Data extracted from a collection

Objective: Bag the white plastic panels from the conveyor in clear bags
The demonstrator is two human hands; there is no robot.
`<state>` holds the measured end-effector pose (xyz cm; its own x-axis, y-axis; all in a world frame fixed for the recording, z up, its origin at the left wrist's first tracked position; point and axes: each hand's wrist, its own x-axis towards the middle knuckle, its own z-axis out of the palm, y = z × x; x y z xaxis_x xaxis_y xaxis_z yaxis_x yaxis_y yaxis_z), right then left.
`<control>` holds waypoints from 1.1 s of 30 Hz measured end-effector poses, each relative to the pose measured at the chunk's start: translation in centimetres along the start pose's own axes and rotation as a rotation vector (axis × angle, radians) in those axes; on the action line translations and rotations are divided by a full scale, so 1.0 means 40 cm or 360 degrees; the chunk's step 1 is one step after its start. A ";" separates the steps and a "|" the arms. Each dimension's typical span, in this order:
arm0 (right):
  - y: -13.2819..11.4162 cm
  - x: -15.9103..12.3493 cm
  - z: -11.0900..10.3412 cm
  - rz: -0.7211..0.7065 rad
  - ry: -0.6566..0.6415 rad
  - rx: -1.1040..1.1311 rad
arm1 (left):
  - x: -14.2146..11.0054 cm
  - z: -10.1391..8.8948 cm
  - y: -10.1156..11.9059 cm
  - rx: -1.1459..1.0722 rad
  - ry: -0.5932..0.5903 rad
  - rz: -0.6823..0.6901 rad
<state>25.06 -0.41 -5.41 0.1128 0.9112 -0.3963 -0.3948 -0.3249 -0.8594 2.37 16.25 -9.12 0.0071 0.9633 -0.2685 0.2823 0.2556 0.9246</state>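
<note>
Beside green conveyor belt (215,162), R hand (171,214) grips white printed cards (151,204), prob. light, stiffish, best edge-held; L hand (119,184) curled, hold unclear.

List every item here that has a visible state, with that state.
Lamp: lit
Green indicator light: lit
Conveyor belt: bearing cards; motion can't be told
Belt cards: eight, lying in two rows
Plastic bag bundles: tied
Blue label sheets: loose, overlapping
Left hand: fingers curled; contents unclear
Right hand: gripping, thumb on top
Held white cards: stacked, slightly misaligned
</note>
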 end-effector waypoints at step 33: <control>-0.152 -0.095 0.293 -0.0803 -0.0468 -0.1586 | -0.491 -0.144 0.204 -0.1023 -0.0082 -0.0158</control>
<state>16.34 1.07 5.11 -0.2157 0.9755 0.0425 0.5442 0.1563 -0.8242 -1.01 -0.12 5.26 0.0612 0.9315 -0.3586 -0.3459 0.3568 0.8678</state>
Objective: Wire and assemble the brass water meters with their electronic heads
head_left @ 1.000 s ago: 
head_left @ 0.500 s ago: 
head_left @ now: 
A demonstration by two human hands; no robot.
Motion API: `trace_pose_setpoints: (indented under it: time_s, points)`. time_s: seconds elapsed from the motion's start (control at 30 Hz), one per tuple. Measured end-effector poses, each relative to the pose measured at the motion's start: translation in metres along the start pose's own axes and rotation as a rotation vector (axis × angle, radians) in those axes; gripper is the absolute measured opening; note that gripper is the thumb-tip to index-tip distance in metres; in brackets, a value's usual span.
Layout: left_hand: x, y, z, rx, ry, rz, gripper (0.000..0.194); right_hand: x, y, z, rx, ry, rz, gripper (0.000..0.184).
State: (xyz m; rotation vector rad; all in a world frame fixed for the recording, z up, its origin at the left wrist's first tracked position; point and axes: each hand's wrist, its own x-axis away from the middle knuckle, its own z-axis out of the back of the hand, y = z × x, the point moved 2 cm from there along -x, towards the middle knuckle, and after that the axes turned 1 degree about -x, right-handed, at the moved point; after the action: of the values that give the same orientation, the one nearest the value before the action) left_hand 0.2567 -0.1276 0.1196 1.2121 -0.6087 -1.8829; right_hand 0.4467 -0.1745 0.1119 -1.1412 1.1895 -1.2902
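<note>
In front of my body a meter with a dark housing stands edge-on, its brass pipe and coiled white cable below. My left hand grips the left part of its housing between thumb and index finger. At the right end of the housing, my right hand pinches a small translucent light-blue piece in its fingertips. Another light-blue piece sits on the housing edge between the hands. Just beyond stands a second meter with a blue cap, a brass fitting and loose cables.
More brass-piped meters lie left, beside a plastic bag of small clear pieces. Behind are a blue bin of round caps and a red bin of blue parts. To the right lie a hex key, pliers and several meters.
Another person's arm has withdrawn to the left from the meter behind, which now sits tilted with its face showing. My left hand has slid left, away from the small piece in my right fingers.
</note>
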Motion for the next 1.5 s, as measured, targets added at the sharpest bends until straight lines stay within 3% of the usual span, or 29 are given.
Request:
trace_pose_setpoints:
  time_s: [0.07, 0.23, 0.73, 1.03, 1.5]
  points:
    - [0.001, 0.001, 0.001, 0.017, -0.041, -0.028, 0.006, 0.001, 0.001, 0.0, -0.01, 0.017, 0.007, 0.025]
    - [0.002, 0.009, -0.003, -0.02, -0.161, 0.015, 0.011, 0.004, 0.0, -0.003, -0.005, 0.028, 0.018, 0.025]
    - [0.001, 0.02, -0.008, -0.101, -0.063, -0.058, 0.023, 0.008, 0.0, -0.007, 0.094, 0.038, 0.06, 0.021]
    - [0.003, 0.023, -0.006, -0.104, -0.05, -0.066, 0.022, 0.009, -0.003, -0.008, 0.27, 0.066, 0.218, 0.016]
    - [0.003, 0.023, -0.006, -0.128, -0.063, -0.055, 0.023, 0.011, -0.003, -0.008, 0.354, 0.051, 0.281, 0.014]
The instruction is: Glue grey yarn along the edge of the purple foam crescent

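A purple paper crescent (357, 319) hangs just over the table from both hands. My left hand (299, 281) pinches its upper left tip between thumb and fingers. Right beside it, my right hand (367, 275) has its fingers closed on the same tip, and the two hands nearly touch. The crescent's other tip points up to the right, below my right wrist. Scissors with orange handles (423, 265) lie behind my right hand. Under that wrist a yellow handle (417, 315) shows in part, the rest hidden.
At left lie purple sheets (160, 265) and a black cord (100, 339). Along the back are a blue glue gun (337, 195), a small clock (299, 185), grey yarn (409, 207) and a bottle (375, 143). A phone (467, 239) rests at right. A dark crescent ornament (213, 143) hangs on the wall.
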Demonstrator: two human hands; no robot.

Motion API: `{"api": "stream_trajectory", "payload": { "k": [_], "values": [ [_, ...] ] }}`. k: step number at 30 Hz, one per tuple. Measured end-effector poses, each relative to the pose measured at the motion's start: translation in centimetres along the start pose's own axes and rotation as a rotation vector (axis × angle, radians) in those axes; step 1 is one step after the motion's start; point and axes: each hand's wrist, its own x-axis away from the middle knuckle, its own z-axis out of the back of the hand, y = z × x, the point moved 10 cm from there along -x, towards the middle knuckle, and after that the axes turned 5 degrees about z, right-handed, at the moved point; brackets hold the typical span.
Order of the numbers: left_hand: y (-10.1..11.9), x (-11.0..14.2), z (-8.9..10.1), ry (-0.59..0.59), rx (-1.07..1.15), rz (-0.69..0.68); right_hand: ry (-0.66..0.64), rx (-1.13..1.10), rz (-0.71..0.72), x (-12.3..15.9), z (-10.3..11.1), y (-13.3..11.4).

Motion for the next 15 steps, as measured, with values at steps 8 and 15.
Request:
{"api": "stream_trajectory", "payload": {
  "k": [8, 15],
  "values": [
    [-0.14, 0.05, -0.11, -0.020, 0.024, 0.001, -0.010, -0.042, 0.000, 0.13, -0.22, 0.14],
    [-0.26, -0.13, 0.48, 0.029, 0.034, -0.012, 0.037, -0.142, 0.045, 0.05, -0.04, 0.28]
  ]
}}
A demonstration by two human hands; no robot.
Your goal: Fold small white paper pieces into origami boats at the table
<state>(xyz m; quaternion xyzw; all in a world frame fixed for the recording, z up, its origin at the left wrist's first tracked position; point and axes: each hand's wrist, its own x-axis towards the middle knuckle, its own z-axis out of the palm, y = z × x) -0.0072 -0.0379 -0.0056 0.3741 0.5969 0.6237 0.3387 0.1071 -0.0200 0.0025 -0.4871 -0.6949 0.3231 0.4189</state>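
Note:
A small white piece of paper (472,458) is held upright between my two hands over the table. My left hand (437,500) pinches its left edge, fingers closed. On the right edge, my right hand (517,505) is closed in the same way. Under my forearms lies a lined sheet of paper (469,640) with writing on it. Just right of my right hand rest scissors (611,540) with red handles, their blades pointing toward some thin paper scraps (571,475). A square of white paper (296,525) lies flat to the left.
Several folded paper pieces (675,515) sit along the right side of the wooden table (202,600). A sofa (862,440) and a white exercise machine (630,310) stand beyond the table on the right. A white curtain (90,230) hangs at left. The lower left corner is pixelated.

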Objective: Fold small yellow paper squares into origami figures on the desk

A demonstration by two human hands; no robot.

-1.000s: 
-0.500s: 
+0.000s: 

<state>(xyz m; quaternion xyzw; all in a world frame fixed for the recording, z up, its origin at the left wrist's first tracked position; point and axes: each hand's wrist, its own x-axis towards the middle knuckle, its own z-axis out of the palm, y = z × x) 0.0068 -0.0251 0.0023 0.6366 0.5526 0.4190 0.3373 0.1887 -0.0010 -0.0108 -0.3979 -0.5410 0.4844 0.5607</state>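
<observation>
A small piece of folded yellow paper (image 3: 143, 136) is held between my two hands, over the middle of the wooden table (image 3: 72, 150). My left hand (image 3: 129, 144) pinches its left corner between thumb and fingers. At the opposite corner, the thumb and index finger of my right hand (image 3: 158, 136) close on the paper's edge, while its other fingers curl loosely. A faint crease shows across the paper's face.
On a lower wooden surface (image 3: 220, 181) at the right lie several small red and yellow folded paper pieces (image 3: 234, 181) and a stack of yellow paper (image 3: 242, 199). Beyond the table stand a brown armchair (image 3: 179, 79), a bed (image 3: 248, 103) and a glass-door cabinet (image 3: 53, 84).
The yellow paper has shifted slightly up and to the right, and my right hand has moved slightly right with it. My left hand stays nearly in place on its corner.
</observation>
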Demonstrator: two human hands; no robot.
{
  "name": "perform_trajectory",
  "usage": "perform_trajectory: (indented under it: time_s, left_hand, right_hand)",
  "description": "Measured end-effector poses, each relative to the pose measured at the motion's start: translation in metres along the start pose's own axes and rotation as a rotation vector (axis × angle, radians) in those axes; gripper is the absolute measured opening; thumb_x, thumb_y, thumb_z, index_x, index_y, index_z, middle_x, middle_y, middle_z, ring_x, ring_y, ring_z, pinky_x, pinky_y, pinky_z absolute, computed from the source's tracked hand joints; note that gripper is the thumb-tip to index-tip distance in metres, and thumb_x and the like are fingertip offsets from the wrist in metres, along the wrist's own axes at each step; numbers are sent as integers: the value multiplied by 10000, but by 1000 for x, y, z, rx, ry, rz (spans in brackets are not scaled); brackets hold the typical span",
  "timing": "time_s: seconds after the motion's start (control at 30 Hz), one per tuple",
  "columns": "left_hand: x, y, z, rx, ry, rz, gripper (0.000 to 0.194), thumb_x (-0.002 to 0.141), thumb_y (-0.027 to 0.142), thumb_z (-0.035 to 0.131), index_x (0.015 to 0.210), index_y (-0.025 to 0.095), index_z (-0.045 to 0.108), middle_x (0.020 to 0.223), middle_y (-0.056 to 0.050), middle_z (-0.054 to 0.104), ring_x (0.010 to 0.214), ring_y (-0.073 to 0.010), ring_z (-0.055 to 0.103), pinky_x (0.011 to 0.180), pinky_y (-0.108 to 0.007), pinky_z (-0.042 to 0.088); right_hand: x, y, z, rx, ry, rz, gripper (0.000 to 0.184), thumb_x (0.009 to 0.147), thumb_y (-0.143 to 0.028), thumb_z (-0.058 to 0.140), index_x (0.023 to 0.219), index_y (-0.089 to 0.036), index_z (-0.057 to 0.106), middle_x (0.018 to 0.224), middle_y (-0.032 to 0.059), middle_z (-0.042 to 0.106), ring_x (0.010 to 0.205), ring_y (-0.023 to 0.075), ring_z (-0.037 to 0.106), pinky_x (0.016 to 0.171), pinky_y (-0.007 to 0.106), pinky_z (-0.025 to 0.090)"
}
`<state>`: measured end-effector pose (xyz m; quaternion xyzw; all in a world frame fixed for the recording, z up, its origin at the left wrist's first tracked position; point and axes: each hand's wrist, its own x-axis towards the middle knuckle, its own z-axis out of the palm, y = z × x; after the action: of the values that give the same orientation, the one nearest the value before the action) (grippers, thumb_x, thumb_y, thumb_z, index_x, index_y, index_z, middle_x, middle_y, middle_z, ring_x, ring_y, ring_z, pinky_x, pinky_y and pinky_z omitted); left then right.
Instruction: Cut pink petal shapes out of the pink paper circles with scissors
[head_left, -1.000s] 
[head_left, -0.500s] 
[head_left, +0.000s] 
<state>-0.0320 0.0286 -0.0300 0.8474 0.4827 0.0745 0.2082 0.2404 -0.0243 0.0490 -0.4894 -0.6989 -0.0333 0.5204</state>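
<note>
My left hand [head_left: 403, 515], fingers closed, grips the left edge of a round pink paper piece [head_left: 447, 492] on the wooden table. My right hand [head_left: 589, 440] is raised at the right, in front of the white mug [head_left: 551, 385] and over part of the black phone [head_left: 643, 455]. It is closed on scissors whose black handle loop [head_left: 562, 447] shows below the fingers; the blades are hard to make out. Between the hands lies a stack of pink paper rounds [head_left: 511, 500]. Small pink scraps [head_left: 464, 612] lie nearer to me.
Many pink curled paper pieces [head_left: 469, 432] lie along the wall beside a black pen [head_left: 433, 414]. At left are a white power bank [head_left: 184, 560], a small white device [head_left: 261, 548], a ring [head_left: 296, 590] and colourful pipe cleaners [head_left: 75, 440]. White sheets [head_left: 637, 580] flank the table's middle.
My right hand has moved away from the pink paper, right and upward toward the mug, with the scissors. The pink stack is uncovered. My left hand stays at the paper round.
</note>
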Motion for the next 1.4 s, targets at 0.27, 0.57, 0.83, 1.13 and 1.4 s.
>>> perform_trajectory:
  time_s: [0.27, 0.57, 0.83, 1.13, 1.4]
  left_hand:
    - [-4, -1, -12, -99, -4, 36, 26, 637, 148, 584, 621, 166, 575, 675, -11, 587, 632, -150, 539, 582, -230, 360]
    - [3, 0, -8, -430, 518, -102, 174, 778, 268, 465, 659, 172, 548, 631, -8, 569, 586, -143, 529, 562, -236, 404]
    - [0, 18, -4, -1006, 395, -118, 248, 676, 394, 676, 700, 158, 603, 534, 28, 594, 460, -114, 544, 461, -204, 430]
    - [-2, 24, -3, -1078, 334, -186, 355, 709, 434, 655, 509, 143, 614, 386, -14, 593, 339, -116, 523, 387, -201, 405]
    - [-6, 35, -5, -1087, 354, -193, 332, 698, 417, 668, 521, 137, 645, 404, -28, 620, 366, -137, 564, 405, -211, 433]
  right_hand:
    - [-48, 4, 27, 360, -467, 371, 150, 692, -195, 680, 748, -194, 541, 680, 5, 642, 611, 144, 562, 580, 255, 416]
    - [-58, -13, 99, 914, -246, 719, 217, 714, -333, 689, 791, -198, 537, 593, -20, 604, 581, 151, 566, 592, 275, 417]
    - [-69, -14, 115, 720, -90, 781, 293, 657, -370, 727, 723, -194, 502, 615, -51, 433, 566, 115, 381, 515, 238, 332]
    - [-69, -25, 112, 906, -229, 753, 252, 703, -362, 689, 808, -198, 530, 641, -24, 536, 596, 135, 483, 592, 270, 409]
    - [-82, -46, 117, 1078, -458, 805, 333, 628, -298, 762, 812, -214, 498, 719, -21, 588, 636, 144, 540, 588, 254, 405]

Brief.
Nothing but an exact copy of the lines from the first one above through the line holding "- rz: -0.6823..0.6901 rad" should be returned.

Answer to the exercise.
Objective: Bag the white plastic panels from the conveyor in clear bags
The demonstrator is two human hands; there is no robot.
`<state>` holds the measured end-effector pose (xyz cm; its own x-axis, y-axis; all in a world frame fixed for the recording, z up, its origin at the left wrist's first tracked position; point and axes: each hand's wrist, its own x-axis towards the middle knuckle, its own z-axis out of the palm, y = z × x; x y z xaxis_x xaxis_y xaxis_z yaxis_x yaxis_y yaxis_z), right then left.
`<control>` holds waypoints from 1.1 s of 30 Hz measured end-effector poses, each relative to the pose measured at the chunk's start: translation in centimetres along the start pose's own axes and rotation as a rotation vector (axis × angle, radians) in those axes; on the action line translations and rotations are divided by a full scale, so 1.0 means 40 cm or 360 degrees; the chunk's step 1 is one step after its start. A ";" separates the steps and a "|" the arms. Each dimension's typical span, in this order:
arm0 (right):
  - y: -13.2819..11.4162 cm
  - x: -15.9103..12.3493 cm
  - z: -11.0900..10.3412 cm
  - rz: -0.7211..0.7065 rad
  - ry: -0.6566..0.6415 rad
  - rx: -1.1040..1.1311 rad
arm1 (left):
  - x: -14.2146..11.0054 cm
  - z: -10.1391..8.8948 cm
  - y: -10.1156..11.9059 cm
  - rx: -1.1459..1.0722 rad
  - ry: -0.5932..0.5903 rad
  - rz: -0.6823..0.6901 rad

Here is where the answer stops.